From networks supporting women in the workplace and BIPOC and LGBTQ+ employees to groups focused on military veterans, mental health and physical disabilities, employee resource groups (ERGs) have become a growing presence inside agencies, tech firms and other businesses, particularly with the emergence of social movements like #MeToo and Black Lives Matter and an increased focus on attracting and retaining a diverse workforce.But how empowered are these groups to effect real change in their organizations? Have they been able to go beyond good intentions to deliver real, measurable headway?

Chicago-based tech company ActiveCampaign is home to a number of ERGs, including ActivePride, ActivelyBlack and MomsofAC, as well as a group to support employees’ mental health concerns during the pandemic. During the global health crisis, the firm’s ERGs have become even more important, said Avy Kea, diversity, equity and inclusion program manager at ActiveCampaign.

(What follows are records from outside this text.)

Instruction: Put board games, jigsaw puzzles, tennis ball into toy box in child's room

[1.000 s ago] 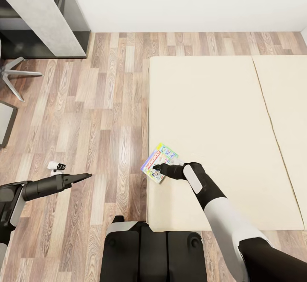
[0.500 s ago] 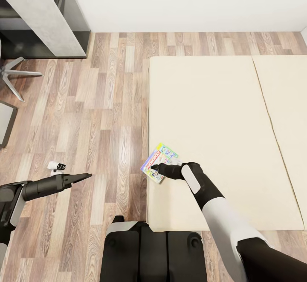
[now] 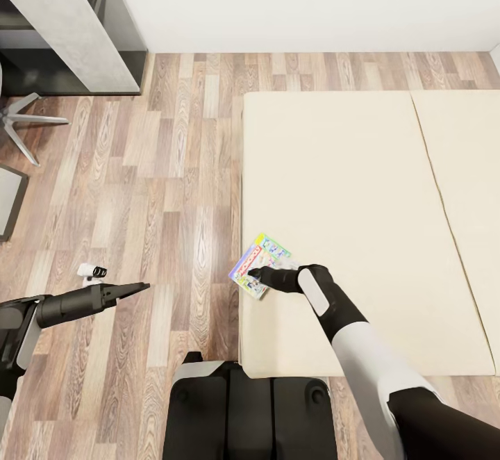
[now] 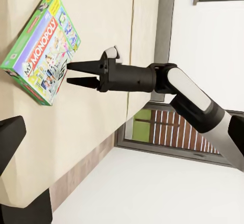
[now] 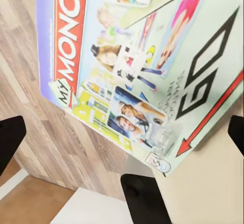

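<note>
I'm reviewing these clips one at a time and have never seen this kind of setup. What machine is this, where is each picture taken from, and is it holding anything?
This is a simulated wheeled robot with two arms, steered remotely by a person. The head view looks down from the robot's head over both arms. Its right gripper reaches over the near corner of the bed, where a green-edged Monopoly board game lies flat on the beige mattress, jutting slightly past the edge.

The left wrist view comes from a camera on the left arm and shows the right arm from the side: its two dark fingers are spread, tips right at the game's edge, not closed on it. The right wrist view looks along those fingers straight at the game's cover.

The left gripper hangs over the wooden floor, holding nothing; I cannot tell whether it is open.
</note>
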You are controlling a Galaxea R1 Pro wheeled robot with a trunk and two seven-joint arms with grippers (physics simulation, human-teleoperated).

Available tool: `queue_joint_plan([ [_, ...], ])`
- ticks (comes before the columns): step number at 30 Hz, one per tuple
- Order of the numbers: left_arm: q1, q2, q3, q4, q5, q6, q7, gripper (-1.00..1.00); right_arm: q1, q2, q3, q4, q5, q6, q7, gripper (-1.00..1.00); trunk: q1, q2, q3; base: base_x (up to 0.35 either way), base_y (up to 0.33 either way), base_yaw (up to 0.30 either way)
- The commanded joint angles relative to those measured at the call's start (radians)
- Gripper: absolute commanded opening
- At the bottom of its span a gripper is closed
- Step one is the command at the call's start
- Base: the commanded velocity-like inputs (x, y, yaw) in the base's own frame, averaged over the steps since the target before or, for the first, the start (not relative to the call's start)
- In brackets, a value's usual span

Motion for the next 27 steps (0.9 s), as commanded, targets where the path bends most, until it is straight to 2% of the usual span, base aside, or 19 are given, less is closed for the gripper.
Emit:
queue_joint_plan([
  [1, 0.000, 0.000, 0.000, 0.000, -0.001, 0.011, -0.004, 1.00, 0.000, -0.002, 0.000, -0.002, 0.006, 0.004, 0.009, 1.00, 0.001, -0.002, -0.001, 0.000, 0.000, 0.000],
  [5, 0.000, 0.002, 0.000, 0.000, 0.000, 0.011, -0.004, 1.00, 0.006, -0.013, 0.000, -0.039, 0.005, 0.009, 0.048, 1.00, 0.001, -0.002, -0.001, 0.000, 0.000, 0.000],
  [7, 0.000, 0.002, 0.000, 0.000, 0.000, 0.011, -0.004, 1.00, 0.011, -0.027, 0.001, -0.085, 0.005, 0.013, 0.075, 1.00, 0.001, -0.002, -0.001, 0.000, 0.000, 0.000],
  [9, 0.000, 0.003, 0.000, 0.000, -0.001, 0.011, -0.004, 1.00, 0.013, -0.052, 0.001, -0.164, 0.001, 0.033, 0.097, 1.00, 0.001, -0.002, -0.001, 0.000, 0.000, 0.000],
  [12, 0.000, 0.005, 0.000, 0.000, 0.000, 0.011, -0.004, 1.00, 0.014, -0.072, 0.000, -0.225, -0.003, 0.068, 0.105, 1.00, 0.001, -0.002, -0.001, 0.000, 0.000, 0.000],
  [13, 0.000, 0.006, 0.000, 0.000, 0.000, 0.011, -0.004, 1.00, 0.022, -0.089, -0.003, -0.287, -0.006, 0.104, 0.109, 1.00, 0.001, -0.002, -0.001, 0.000, 0.000, 0.000],
  [16, 0.000, 0.007, 0.000, 0.000, 0.000, 0.011, -0.004, 1.00, 0.076, -0.105, -0.007, -0.395, -0.010, 0.136, 0.118, 1.00, 0.001, -0.002, -0.001, 0.000, 0.000, 0.000],
  [21, 0.000, 0.008, 0.000, 0.000, 0.000, 0.011, -0.004, 1.00, 0.172, -0.113, -0.019, -0.546, -0.012, 0.148, 0.171, 1.00, 0.001, -0.002, -0.001, 0.000, 0.000, 0.000],
  [24, 0.000, 0.009, 0.001, 0.000, 0.000, 0.011, -0.004, 1.00, 0.240, -0.127, -0.034, -0.639, -0.012, 0.148, 0.229, 1.00, 0.001, -0.002, -0.001, 0.000, 0.000, 0.000],
  [25, 0.000, 0.012, 0.000, 0.000, 0.000, 0.011, -0.004, 1.00, 0.279, -0.136, -0.044, -0.677, -0.012, 0.146, 0.263, 1.00, 0.001, -0.002, -0.001, 0.000, 0.000, 0.000],
  [27, 0.000, 0.015, 0.000, 0.000, 0.000, 0.011, -0.004, 1.00, 0.318, -0.145, -0.055, -0.707, -0.012, 0.144, 0.297, 1.00, 0.001, -0.002, -0.001, 0.000, 0.000, 0.000],
])
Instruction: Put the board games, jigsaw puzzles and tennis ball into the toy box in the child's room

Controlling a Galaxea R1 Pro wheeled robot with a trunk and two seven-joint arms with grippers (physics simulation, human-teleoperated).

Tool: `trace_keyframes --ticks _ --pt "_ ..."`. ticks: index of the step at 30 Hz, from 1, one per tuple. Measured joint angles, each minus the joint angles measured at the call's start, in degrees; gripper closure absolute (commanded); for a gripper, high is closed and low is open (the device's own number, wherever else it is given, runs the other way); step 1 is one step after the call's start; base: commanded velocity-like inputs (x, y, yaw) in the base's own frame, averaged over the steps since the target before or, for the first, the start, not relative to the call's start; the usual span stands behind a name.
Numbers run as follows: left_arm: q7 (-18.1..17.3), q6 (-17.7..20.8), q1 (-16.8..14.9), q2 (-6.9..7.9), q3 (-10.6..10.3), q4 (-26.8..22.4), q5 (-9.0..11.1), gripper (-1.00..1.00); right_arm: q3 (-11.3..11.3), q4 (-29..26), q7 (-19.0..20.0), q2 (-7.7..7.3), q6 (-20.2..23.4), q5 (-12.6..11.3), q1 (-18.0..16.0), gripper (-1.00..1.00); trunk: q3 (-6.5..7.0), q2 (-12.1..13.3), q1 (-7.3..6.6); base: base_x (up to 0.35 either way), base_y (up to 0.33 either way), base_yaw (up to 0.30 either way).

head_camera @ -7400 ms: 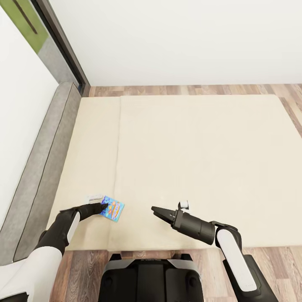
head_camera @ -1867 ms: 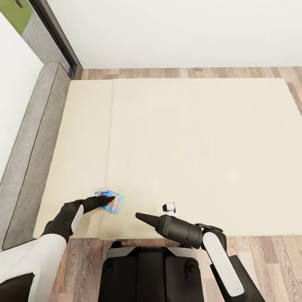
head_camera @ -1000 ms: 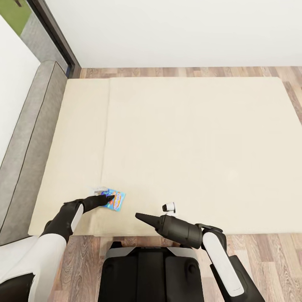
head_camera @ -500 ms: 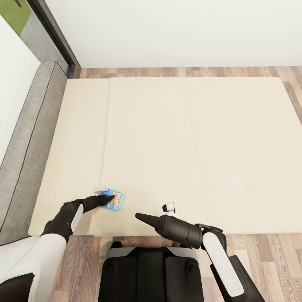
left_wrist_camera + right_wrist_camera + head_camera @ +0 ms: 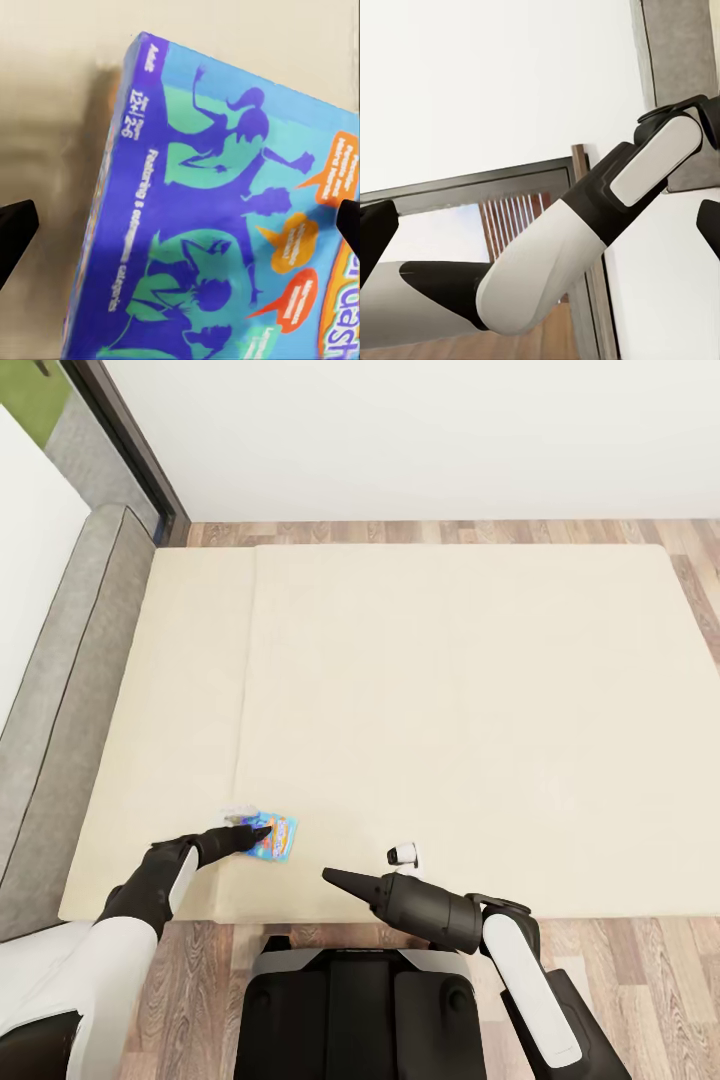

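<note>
One board game [image 5: 272,837] lay flat on the bed [image 5: 450,690], close to the near edge and toward the near-left corner, beside the seam that runs up the mattress. A pale flat item, too small to identify, peeked out from under its far-left side. The left gripper [image 5: 255,833] reached over the box's left edge. From the left wrist camera the box [image 5: 225,225] sat squarely between the two fingertips [image 5: 15,232], which stood wide apart at either margin of that picture, not yet touching it.

The right gripper [image 5: 335,876] hovered over the near edge of the bed, well apart from the box; whether its fingers were apart or together could not be told from the head camera, though in its own wrist picture dark tips [image 5: 375,232] sat far apart at both margins, suggesting they were spread. It held nothing, and that camera looked across at the left arm [image 5: 577,225].

The step in hand appeared to be grasping the box. To do it well, the left fingers would need to straddle one thin edge, since the box lay flat and the soft mattress could give under pressure. Pressing one finger slightly into the bedding beneath the edge, then closing firmly, seemed the safest way to keep the box from sliding away.
</note>
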Motion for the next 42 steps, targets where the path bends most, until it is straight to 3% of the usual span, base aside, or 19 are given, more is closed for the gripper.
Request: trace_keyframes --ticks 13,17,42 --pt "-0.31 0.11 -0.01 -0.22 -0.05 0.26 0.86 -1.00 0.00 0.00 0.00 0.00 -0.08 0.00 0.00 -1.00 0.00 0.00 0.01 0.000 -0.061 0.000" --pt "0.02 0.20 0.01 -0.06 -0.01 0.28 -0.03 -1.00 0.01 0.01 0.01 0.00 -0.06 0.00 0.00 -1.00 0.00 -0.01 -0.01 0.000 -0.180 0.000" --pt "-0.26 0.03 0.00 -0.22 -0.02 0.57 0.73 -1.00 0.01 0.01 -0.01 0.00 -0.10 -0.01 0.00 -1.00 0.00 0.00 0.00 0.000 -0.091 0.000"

“With employees spread across four continents, ERGs offer a great way for identity and affinity groups of the wider organization to come together based on a shared set of experiences,” she said. “That sense of belonging they offer is really impactful and when everyone is trying to make sense of what is going on in the world, it’s useful to have people that share your beliefs, lifestyle or culture who can better relate to what you’re going through.”

While its ERGs are about creating a safe space for employees to share common experiences, as well as offering a platform for further education outside of those groups, they’ve also made a quantifiable difference, according to Kea. For example, during Pride Month, ActiveCampaign employees set a fundraising goal of $2,500 to support organizations that champion diversity, work to promote equality, eliminate discrimination, provide access to education and healthcare, and protect basic rights for the LGBTQ+ community. ActiveCampaign employees reached that goal, and the company matched it, which led to an even larger impact on the community.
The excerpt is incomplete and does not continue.